[Dataset excerpts]
[Start of section]
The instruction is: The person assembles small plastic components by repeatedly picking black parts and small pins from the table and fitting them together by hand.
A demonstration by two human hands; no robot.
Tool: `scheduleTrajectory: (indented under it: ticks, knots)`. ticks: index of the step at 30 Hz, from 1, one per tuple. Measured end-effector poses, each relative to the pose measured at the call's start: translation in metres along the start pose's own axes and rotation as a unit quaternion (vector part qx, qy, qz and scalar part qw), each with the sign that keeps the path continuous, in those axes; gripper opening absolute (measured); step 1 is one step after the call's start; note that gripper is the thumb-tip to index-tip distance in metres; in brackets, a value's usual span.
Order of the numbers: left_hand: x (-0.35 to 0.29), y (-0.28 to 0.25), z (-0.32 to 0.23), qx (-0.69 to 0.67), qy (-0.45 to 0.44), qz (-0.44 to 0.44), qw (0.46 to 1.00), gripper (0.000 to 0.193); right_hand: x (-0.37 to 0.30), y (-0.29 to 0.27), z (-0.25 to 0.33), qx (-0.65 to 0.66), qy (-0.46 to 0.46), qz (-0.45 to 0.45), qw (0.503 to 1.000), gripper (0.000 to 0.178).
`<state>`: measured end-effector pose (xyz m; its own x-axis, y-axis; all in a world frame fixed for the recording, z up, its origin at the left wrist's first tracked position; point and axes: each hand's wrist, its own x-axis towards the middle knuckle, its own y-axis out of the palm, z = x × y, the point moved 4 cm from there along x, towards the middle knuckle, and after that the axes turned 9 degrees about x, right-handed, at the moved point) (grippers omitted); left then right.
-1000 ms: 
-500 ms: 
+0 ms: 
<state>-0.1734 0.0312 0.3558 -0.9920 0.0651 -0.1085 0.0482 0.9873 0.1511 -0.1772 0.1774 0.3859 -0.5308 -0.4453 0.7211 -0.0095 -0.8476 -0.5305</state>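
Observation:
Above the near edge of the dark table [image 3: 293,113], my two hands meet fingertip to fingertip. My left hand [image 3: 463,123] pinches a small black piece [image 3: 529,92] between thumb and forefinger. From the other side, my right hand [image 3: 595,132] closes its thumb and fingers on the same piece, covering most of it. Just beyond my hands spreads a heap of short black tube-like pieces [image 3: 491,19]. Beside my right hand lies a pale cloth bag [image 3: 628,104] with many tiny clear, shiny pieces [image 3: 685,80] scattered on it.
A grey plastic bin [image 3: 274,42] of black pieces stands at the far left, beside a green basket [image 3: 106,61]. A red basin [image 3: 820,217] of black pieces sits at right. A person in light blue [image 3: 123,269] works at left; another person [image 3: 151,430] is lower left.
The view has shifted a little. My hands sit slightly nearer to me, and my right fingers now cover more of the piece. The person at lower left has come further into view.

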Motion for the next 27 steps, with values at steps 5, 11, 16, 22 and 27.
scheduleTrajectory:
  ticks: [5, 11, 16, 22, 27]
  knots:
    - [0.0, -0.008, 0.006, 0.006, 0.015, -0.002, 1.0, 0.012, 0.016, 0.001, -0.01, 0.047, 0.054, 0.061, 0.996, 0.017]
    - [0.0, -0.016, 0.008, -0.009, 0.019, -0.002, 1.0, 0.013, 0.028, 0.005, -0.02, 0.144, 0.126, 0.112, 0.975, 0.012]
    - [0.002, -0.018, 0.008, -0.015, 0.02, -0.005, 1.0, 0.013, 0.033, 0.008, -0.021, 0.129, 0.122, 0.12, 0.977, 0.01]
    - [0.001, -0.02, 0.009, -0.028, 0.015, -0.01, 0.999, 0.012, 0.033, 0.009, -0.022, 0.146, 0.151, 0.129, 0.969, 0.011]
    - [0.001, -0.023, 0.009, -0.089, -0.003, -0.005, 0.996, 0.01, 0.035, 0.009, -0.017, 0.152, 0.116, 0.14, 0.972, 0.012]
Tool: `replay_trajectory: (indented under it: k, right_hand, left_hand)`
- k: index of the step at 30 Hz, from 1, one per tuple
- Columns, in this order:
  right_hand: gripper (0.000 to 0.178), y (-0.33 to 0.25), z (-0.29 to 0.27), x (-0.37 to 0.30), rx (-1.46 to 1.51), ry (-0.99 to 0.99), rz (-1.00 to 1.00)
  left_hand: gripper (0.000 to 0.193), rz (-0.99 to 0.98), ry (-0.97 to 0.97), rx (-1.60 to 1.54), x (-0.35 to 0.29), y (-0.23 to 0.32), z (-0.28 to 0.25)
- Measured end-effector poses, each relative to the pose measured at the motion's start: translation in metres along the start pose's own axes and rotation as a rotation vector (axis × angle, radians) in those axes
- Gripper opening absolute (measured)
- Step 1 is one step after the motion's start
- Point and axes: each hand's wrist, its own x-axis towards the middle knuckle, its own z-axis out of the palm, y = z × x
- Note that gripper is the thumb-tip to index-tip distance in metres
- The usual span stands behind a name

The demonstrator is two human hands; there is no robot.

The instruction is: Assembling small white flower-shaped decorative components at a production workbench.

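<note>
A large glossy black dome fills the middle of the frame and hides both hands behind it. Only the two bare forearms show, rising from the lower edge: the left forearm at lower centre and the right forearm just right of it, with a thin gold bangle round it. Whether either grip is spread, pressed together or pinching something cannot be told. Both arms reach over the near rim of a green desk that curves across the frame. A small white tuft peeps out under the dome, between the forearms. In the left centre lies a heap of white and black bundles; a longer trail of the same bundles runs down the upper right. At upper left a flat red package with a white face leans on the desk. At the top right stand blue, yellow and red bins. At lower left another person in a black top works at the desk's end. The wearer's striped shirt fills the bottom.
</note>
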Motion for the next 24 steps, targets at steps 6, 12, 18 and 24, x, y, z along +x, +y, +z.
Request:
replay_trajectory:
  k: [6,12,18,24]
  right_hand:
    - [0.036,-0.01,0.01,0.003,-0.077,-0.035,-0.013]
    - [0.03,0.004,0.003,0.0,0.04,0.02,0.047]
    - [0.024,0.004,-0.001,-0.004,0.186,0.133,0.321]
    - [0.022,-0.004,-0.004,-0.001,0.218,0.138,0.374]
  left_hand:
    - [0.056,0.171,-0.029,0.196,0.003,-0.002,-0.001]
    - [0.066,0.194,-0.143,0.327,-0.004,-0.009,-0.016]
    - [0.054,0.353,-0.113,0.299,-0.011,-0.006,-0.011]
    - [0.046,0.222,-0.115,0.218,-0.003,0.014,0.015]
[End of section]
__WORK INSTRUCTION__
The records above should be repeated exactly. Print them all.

__RESULT OF THE TASK__
The instruction is: The person assembles small plastic components by repeatedly picking black parts and small pins from the table and fitting them together by hand.
A demonstration by two human hands; no robot.
Tool: `scheduleTrajectory: (indented under it: ticks, knots)`. ticks: index of the step at 30 Hz, from 1, one per tuple. Measured end-effector poses, each relative to the pose measured at the call's start: translation in metres along the start pose's own axes and rotation as a unit quaternion (vector part qx, qy, qz and scalar part qw), each with the sign that keeps the path continuous, in those axes; gripper opening absolute (measured); step 1 is one step after the call's start; note that gripper is the thumb-tip to index-tip distance in metres; in brackets, a value's usual span.
Order of the numbers: left_hand: x (-0.35 to 0.29), y (-0.28 to 0.25), z (-0.32 to 0.23), qx (-0.69 to 0.67), qy (-0.45 to 0.44), qz (-0.44 to 0.44), qw (0.46 to 1.00), gripper (0.000 to 0.193); right_hand: x (-0.37 to 0.30), y (-0.29 to 0.27), z (-0.25 to 0.33), qx (-0.65 to 0.66), qy (-0.46 to 0.46), qz (-0.45 to 0.45), qw (0.503 to 1.000), gripper (0.000 to 0.178).
`<state>`: measured end-effector pose (xyz m; its own x-axis, y-axis; all in a world frame fixed for the recording, z up, its origin at the left wrist's first tracked position; point and axes: each hand's wrist, its own x-axis towards the middle knuckle, its own y-axis out of the palm, z = x × y, the point moved 4 cm from there along x, towards the middle knuckle, and after that the axes turned 9 degrees about x, right-handed, at the moved point) (grippers omitted); left then right.
-1000 ms: 
-500 ms: 
+0 ms: 
<state>-0.1734 0.0312 0.3558 -0.9920 0.0651 -0.1085 0.0482 0.9873 0.1511 -0.1772 0.1774 0.3859 -0.5308 -0.4453 0.7211 -0.0095 -0.8476 -0.5305</state>
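Observation:
Above the near edge of the dark table [image 3: 293,113], my two hands meet fingertip to fingertip. My left hand [image 3: 463,123] pinches a small black piece [image 3: 529,92] between thumb and forefinger. From the other side, my right hand [image 3: 595,132] closes its thumb and fingers on the same piece, covering most of it. Just beyond my hands spreads a heap of short black tube-like pieces [image 3: 491,19]. Beside my right hand lies a pale cloth bag [image 3: 628,104] with many tiny clear, shiny pieces [image 3: 685,80] scattered on it.
A grey plastic bin [image 3: 274,42] of black pieces stands at the far left, beside a green basket [image 3: 106,61]. A red basin [image 3: 820,217] of black pieces sits at right. A person in light blue [image 3: 123,269] works at left; another person [image 3: 151,430] is lower left.
The view has shifted a little. My hands sit slightly nearer to me, and my right fingers now cover more of the piece. The person at lower left has come further into view.
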
Motion for the next 27 steps, with values at steps 5, 11, 16, 22 and 27.
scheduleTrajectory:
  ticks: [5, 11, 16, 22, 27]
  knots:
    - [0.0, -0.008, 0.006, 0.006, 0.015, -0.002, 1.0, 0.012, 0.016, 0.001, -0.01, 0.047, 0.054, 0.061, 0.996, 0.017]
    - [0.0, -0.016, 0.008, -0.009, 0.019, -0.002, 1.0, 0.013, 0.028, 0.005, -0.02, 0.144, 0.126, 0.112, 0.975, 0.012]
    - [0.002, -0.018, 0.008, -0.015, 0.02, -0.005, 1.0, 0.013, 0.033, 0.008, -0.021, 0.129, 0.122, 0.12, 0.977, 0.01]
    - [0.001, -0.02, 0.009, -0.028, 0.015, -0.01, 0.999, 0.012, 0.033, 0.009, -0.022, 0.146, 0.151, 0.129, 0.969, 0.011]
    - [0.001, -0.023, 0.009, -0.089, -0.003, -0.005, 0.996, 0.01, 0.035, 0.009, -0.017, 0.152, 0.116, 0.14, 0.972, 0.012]
Tool: `replay_trajectory: (indented under it: k, right_hand, left_hand)`
- k: index of the step at 30 Hz, from 1, one per tuple
- Columns, in this order:
  right_hand: gripper (0.000 to 0.178), y (-0.33 to 0.25), z (-0.29 to 0.27), x (-0.37 to 0.30), rx (-1.46 to 1.51), ry (-0.99 to 0.99), rz (-1.00 to 1.00)
  left_hand: gripper (0.000 to 0.193), rz (-0.99 to 0.98), ry (-0.97 to 0.97), rx (-1.60 to 1.54), x (-0.35 to 0.29), y (-0.23 to 0.32), z (-0.28 to 0.25)
- Measured end-effector poses, each relative to the pose measured at the motion's start: translation in metres along the start pose's own axes and rotation as a rotation vector (axis × angle, radians) in those axes
- Gripper opening absolute (measured)
- Step 1 is one step after the motion's start
- Point and axes: each hand's wrist, its own x-axis towards the middle knuckle, its own z-axis out of the palm, y = z × x
- Note that gripper is the thumb-tip to index-tip distance in metres
- The usual span stands behind a name

The demonstrator is two human hands; there is no robot.

The instruction is: Assembling small white flower-shaped decorative components at a production workbench.

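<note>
A large glossy black dome fills the middle of the frame and hides both hands behind it. Only the two bare forearms show, rising from the lower edge: the left forearm at lower centre and the right forearm just right of it, with a thin gold bangle round it. Whether either grip is spread, pressed together or pinching something cannot be told. Both arms reach over the near rim of a green desk that curves across the frame. A small white tuft peeps out under the dome, between the forearms. In the left centre lies a heap of white and black bundles; a longer trail of the same bundles runs down the upper right. At upper left a flat red package with a white face leans on the desk. At the top right stand blue, yellow and red bins. At lower left another person in a black top works at the desk's end. The wearer's striped shirt fills the bottom.
</note>
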Motion for the next 24 steps, targets at steps 6, 12, 18 and 24, x, y, z along +x, +y, +z.
Request:
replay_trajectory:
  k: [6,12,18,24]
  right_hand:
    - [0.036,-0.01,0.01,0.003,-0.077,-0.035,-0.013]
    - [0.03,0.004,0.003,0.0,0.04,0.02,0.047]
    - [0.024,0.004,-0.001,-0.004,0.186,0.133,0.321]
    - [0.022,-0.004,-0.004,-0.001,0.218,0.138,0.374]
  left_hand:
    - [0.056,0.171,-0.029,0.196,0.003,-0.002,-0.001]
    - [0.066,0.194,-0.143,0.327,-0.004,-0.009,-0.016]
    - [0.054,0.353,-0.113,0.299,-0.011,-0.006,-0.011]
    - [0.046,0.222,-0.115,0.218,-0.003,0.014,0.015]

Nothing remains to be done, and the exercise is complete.